Segundo o Ministério Público, que fez a leitura da acusação durante três horas, o major Pedro Lussaty e os outros arguidos no processo aproveitaram-se das suas posições e criaram uma associação criminosa para defraudar o Estado angolano em avultadas somas da Casa Militar da Presidência da República.
Conta o MP que, durante dez anos - de 2008 a 2018 -, os arguidos processaram salários de centenas de milhares de militares já falecidos ou desistentes, com as patentes até tenente-coronel, e também criaram, na província do Kuando Kubango, batalhões e regiões militares que nunca existiram, mas cujas folhas de salários eram processadas.

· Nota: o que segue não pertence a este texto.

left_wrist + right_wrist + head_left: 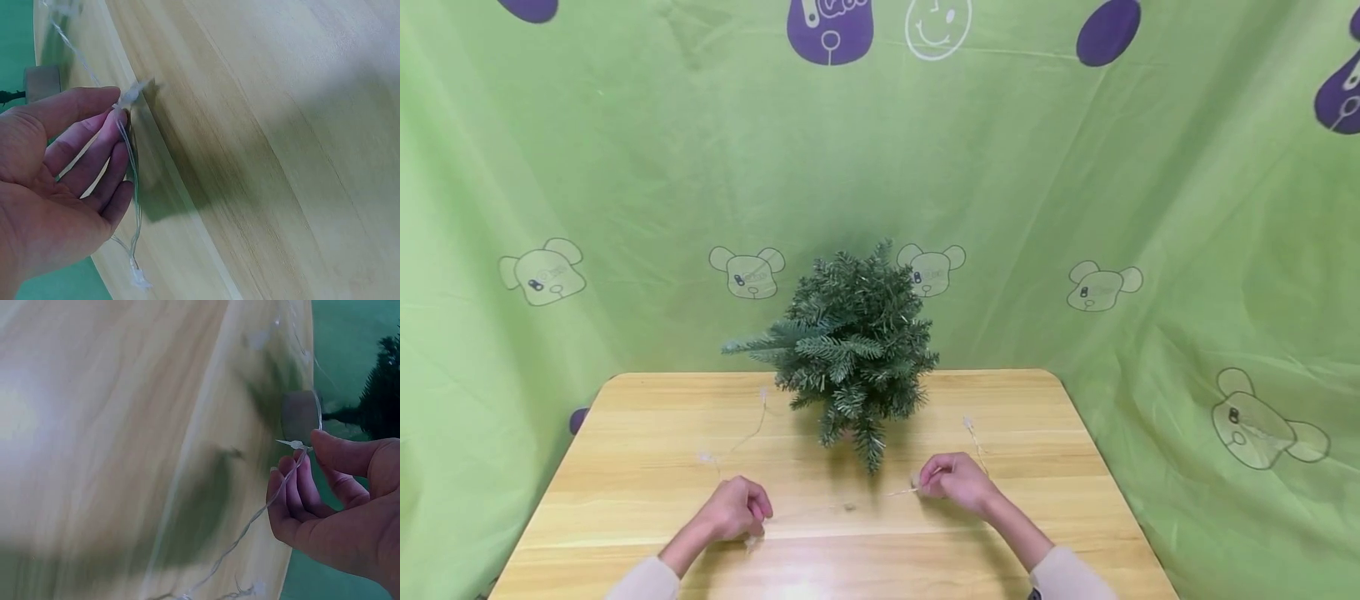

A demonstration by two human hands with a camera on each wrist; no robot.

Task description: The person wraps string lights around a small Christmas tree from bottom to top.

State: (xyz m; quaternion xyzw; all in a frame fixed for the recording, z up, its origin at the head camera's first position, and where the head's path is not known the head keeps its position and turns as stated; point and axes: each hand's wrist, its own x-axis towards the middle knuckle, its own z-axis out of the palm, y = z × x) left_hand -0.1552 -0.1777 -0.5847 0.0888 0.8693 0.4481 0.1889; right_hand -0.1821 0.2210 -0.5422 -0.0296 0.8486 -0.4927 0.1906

"Os mortos e desistentes sempre constavam da lista de pagamento da Casa Militar da Presidência da República", assegura o MP.
Conforme narra a acusação, existiam dez batalhões na Unidade de Guarda Presidencial, dos dez apenas oito existiam, sendo dois fantasmas, o, 6.º e o 8.º batalhão, que se situavam na província do Kuando Kubango.
Entretanto, rezam as normas militares que o batalhão é uma unidade militar constituída por duas ou mais companhias, sendo tradicionalmente comandada por um coronel, tenente-coronel ou major. Normalmente, tem um efectivo médio que pode ir de 500 a 800 militares. Dois ou mais batalhões podem constituir um regimento, ou uma brigada.
Segundo o MP, de 2008 a 2018, havia ainda centenas de efectivos da Casa Militar da Presidência da República que recebiam os seus ordenados em mão, mas que por força do despacho do então ministro de Estado e Chefe da Casa de Segurança do Presidente da República, Pedro Sebastião, esse procedimento deixou de existir.
Mas, segundo a acusação, os arguidos apercebendo-se da situação, recrutarem pessoal de forma ilegal e inseriram-no nos quadros da unidade, como se de militares se tratassem, e depois repartiam os valores.
A acusação refere ainda que os arguidos Pedro Lussaty e outros repartiam entre cada um, e de forma fraudulenta, mais de 25 milhões de kwanzas todos os meses.
Esse dinheiro era dividido em "cash" e entregue em malas de viagem aos demais arguidos envolvidos, prossegue a acusação.
"Eles fixavam os valores em numerário, a serem pagos, muito superiores à necessidade da unidade", salienta o MP, que refere que o excedente, depois do pagamento dos salários, ficavam com o resto.
Conforme a acusação, os arguidos Domingos António e Joaquim Amado, com o volume de dinheiro que restava depois dos pagamentos, transformaram a tesouraria da unidade numa espécie de banco comercial, porque, segundo o MP, passaram a conceder financiamento aos militares em milhões de kwanzas.
Entretanto, os peritos das Forças Armadas Angolanas (FAA) identificaram em vários batalhões nomes de vários efectivos militares que constavam das folhas de salários da UGP, mas que, na verdade, não existem fisicamente.
Reza a acusação, que só na província do Kuando Kubango vários arguidos colocaram nomes nas folhas de salários da UGP, familiares, amigos e parentes como oficial da unidade e recebiam eles próprios os salários.
Conforme descreve a acusação do MP, o major Pedro Lussati, principal arguido de um esquema fraudulento envolvendo militares da Casa de Segurança do Presidente de República, transferia alegadamente milhares de euros e dólares para Portugal através de empresas do grupo Irmãos Chaves.
Pedro Lussati, tido como o cabecilha do grupo, foi detido em 2021, na posse de milhões de dólares, euros e kwanzas guardados em malas e caixotes, sendo igualmente proprietário de mais de uma dezena de viaturas e relógios de luxo.
O julgamento do "caso Lussaty" decorre no Centro de Convenções de Talatona, sob fortes medidas de segurança, por falta de espaço no tribunal dona Ana Joaquina, face ao número de arguidos e de declarantes.
Os arguidos são acusados dos crimes de peculato, associação criminosa, recebimento indevido de vantagens, participação económica em negócios e abuso de poder e também de fraude no transporte ou transferência de moeda para o exterior do País, comércio ilegal de moeda, falsificação de documentos, branqueamento de capitais e de falsa identidade.
A sessão de discussão e julgamento é retomada amanhã, quarta-feira, 17.